Let’s back up for a second though, because the news about Apple’s push into video production has been a long time coming. The tech company has already carved out deals for some original programming, including a 16-episode spinoff of James Corden’s “Carpool Karaoke,” a reality TV competition called “Planet of the Apps,” and a scripted show from Dr. Dre that we don’t know much about except that it includes at least one orgy.
Now, Apple is also reportedly talking to “veteran producers” in Hollywood to look for scripted television shows and is also speaking to studios and network executives in the search for new video content. Apple is reportedly serious about buying rights to scripted television programs, and the discussions around original movies are said to be “preliminary.”
The discussions mark a huge strategic shift for Apple. The company has long been rumored to have an interest in original video content, and the prospect of Apple elbowing its way into Hollywood has been talked about in media and tech circles ever since Steve Jobs cut a deal with networks and TV studios to bring shows and movies to iTunes in 2005.

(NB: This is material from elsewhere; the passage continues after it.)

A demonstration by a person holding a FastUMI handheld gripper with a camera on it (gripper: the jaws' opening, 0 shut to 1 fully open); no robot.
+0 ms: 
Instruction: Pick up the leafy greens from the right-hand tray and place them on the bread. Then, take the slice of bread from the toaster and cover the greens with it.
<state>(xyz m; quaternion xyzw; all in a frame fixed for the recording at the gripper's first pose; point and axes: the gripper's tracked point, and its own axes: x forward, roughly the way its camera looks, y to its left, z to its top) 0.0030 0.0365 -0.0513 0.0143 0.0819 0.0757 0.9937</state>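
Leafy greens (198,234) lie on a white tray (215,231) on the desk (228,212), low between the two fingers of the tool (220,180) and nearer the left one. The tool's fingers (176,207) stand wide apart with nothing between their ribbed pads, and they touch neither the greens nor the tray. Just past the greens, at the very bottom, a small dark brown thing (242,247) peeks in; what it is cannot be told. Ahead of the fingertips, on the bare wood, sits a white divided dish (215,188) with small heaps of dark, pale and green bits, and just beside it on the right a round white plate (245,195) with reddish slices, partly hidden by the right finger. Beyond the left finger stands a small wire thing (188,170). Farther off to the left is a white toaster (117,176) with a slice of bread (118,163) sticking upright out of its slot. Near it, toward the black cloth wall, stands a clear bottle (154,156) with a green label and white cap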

In 2015, a full decade later, Variety reported that Apple was “eyeing” a move into original programming, but details were scarce at that point. The scope of Apple’s ambitions has never been clear. No one could suss out whether the company planned to create an entire division dedicated to creating original content or just experiment with one or two projects.

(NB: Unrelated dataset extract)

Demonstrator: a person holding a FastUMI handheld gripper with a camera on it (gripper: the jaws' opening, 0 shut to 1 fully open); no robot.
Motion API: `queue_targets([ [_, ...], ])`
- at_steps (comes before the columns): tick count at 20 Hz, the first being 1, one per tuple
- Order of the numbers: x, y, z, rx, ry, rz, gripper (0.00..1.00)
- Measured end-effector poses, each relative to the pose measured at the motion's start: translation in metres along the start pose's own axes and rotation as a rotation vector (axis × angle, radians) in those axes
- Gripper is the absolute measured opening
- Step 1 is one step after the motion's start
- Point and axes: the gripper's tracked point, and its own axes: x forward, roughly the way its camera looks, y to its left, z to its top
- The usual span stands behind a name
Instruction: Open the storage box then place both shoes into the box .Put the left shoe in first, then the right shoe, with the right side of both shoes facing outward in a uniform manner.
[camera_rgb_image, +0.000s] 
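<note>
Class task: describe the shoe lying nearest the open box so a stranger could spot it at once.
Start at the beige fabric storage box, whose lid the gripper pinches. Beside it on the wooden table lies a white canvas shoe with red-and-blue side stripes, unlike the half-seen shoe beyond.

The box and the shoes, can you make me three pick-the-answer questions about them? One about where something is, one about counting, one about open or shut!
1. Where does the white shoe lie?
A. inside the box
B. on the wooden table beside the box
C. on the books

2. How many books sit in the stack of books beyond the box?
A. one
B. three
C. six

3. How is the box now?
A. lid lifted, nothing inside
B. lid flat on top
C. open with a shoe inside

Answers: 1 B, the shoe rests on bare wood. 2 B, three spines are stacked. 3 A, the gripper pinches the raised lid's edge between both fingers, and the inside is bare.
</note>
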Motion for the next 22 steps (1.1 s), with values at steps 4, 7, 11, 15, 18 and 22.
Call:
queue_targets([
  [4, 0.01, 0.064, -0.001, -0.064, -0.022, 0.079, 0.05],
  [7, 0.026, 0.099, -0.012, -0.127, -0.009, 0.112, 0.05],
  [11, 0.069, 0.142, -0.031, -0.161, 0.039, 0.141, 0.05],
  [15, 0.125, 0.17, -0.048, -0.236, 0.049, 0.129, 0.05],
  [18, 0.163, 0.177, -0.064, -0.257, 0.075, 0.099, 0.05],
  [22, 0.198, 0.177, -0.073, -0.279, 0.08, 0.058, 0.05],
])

On the surface, Apple and Hollywood have always appeared to have an obvious symbiotic relationship. The tech giant has a built-in audience through iTunes that makes it easy to get eyeballs in front of any show it wants. Apple also makes many of the devices people are streaming content to, like the iPhone and Apple TV.

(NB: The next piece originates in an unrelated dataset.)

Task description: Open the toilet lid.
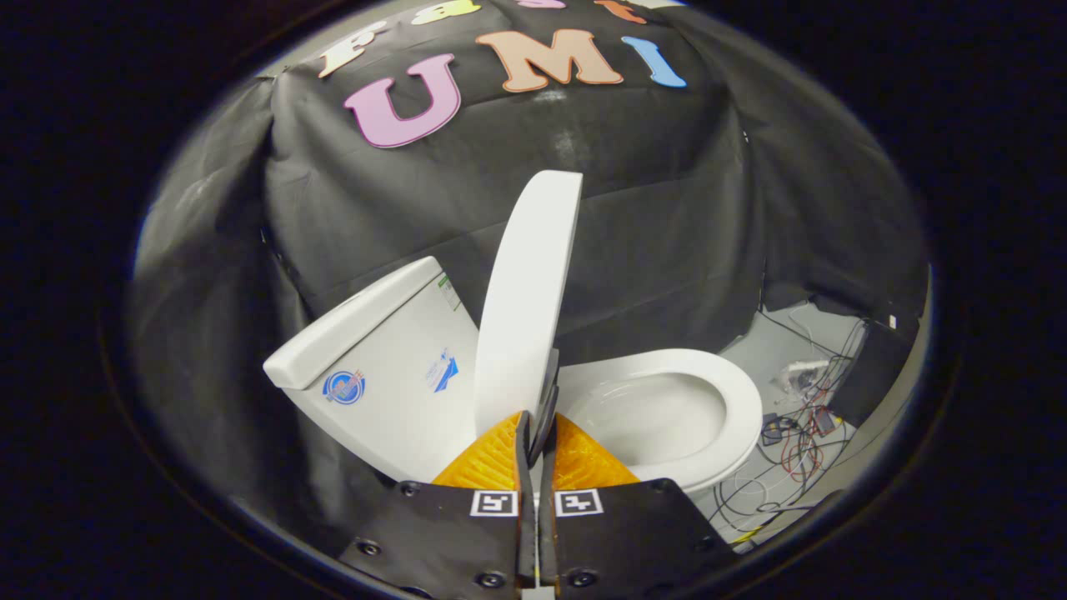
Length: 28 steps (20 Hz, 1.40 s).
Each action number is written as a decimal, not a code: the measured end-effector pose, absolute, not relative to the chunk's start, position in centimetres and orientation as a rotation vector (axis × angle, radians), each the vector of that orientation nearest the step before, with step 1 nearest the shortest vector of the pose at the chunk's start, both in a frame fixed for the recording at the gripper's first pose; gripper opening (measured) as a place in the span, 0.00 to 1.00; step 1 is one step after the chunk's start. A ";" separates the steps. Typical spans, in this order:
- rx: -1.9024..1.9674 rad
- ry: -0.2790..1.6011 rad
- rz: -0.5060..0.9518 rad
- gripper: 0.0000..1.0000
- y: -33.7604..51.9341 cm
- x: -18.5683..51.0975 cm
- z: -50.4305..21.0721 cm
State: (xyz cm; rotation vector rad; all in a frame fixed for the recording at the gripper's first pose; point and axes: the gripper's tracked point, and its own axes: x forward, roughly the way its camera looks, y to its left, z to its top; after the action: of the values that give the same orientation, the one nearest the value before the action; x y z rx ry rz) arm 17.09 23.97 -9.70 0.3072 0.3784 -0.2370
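A white toilet stands against the black cloth wall, seen tilted. Its lid (527, 300) is raised almost upright, edge-on to me, between the tank (392, 367) and the bowl. The seat (733, 392) lies down around the open bowl (658, 417). My gripper (534, 429) is shut, its two fingers pressed together with nothing visible between them. Its tips sit just below the lid's lower end, near the hinge. Whether they touch the lid is hidden.
Black cloth hangs behind and to the sides of the toilet. On the grey floor beyond the bowl lie tangled cables (796, 450) and small electronics, next to a dark box (875, 367).
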 end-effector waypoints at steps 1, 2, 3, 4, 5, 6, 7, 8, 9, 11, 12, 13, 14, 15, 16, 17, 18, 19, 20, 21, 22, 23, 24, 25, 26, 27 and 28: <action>0.287 0.382 -0.241 0.02 24.2 17.2 -9.7; 0.263 0.383 -0.246 0.02 24.3 17.3 -9.5; 0.243 0.386 -0.249 0.02 24.5 17.3 -9.4; 0.228 0.388 -0.251 0.02 24.7 17.4 -9.3; 0.215 0.388 -0.254 0.02 25.0 17.6 -9.3; 0.206 0.390 -0.254 0.02 25.2 17.7 -9.1; 0.196 0.392 -0.253 0.02 25.5 17.8 -9.1; 0.183 0.393 -0.250 0.02 25.8 17.9 -9.0; 0.167 0.398 -0.246 0.02 26.2 18.1 -8.9; 0.135 0.405 -0.237 0.02 26.9 18.4 -8.9; 0.123 0.405 -0.235 0.02 27.3 18.6 -8.7; 0.109 0.403 -0.231 0.02 27.7 18.8 -8.6; 0.091 0.404 -0.229 0.02 28.1 19.0 -8.6; 0.073 0.409 -0.227 0.02 28.5 19.2 -8.7; 0.058 0.443 -0.214 0.02 29.3 19.6 -9.7; 0.025 0.478 -0.207 0.02 29.9 19.4 -10.7; -0.003 0.486 -0.211 0.02 30.1 19.5 -11.2; -0.018 0.482 -0.215 0.02 30.1 19.7 -11.0; -0.005 0.461 -0.221 0.02 30.3 19.9 -10.6; 0.016 0.455 -0.219 0.02 30.7 20.0 -10.8; 0.036 0.449 -0.216 0.02 31.0 20.2 -10.7; 0.054 0.441 -0.215 0.02 31.4 20.4 -10.5; 0.051 0.438 -0.207 0.02 31.9 20.6 -10.3; 0.036 0.432 -0.198 0.02 32.3 20.9 -10.2; 0.019 0.421 -0.189 0.02 32.8 21.1 -9.9; 0.007 0.410 -0.182 0.02 33.3 21.3 -9.6; 0.010 0.406 -0.178 0.02 33.7 21.5 -9.4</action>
State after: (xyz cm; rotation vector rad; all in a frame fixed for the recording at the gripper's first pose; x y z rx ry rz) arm 21.47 33.71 -9.44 0.0104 0.4062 -0.1778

Of course, Apple wouldn’t be the first technology company to dip its toes into producing original content only to fail miserably. Take the Xbox Entertainment Studios that was created to develop original series for the gaming platform (like an overhyped live action “Halo” series produced by Steven Spielberg that never saw the light of day). The studio was ultimately closed after two years due to the cost of competing in an overcrowded race with Netflix, Amazon, Hulu, and more.
The same thing is happening right now with YouTube Red. Google has essentially tacked on a paid service to its already popular streaming platform, and despite signing some big stars who are already popular on the platform to deals, the Google-funded programming is unmemorable. When’s the last time you heard about or read about a YouTube Red show? Can you even name one?
Apple’s content appears to be headed down the wrong path as well. The shows that have already been announced sound abominable, and it seems the company’s approach going forward will be tepid. According to the WSJ report, Apple will not spend the hundreds of millions of dollars it would take to really make content competitive with streaming top dogs like Netflix and Amazon—to say nothing of HBO. Instead, the company wants to use its original TV episodes as a differentiator to help it better compete against Spotify, the chief rival to Apple Music. This will be a huge waste of time and money that will likely yield garbage content.
If Apple plans to use original programming to compete with Spotify it should take a cue from its enemy—remember the garbage series called Drawn & Recorded Spotify created last year? I hope you don’t because it was embarrassingly bad. (Please see the terrible video above.)
If the success of Amazon and Netflix programming has taught us anything, it’s that the only way to make good video content is to go all in. There are, of course, the occasional good shows that pop up on other platforms—Comedians in Cars Getting Coffee comes to mind—but those programs are an anomaly. The best programming—the kind that wins awards and gets more people to subscribe—has been accomplished by throwing the treasury at it. Companies rarely reveal how much they actually spend, but for reference Amazon spent $1.3 billion on content in 2014. And over the summer the company revealed that its it would spend twice as much in the second half of 2016 than it did in the second half of 2015. And that’s peanuts when you consider that Netflix is reportedly planning to spend some $6 billion on content in 2017.
Apple and Hollywood appear to be inseparable at this point. Apple needs endless content for people to consume, and Hollywood needs to reach more people in a world were technology is radically changing how people watch stuff. Who knows, maybe Apple will get away with spending modest amounts to produce really compelling programming that shifts the balance between Apple Music and Spotify. History seems to indicate otherwise.